Wildlife trade is not a one-dimensional process taking place in a vacuum – it involves a complex overlap of social, economic, cultural, and ecological elements. No doubt CITES has failed to evolve as needed in the past 50 years, but, equally, the State Parties have failed to drive the necessary change for CITES listing. Instead, they have fallen back on oversimplified assumptions that do not accurately reflect realities on the ground.
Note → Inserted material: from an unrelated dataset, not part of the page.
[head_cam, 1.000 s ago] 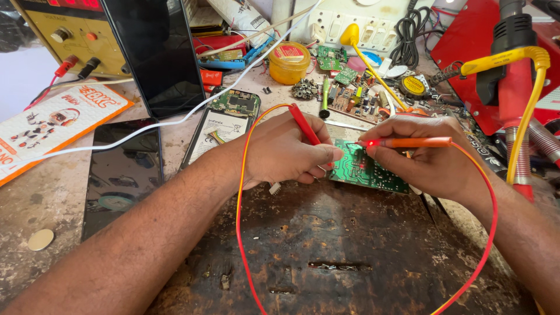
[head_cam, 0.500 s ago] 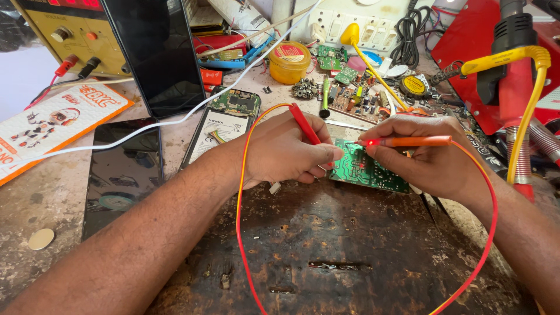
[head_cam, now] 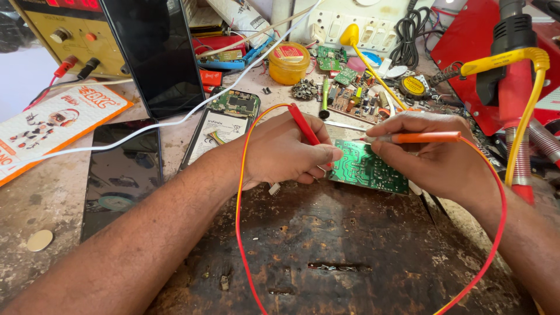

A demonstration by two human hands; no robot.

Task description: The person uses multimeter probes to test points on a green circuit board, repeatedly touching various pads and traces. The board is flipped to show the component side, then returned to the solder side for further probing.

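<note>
Head view: both hands grip probes, red [head_cam: 304,132] left, orange [head_cam: 421,137] right, over green circuit board [head_cam: 366,169].

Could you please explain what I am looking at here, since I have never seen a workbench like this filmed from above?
The picture comes from a camera worn on a person's head, looking down at their own two bare hands over a cluttered repair bench. The left hand grips a red test probe like a pen, and the right hand holds an orange test probe. Both tips are over a green circuit board lying between the hands; whether they touch it cannot be told. Thin red and orange leads trail from the probes toward the viewer. Around them lie a phone with a dark screen, an opened phone, a yellow round tin, loose small boards and a yellow power supply at the back.
</note>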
The article concludes that a failure to reform the treaty “risks CITES being stuck in a 1970s conception of conservation that ignores complexity, fails to achieve its objectives, and satisfies only a set of constituencies with little responsibility or impact on field-level conservation. The question is not if these modernisations will happen, but when and how. This is a matter of strategic vision that needs to be addressed with urgency and commitment if CITES is to avoid senescence, and mature into a potent and effective conservation regime, well-equipped to address contemporary conservation challenges.”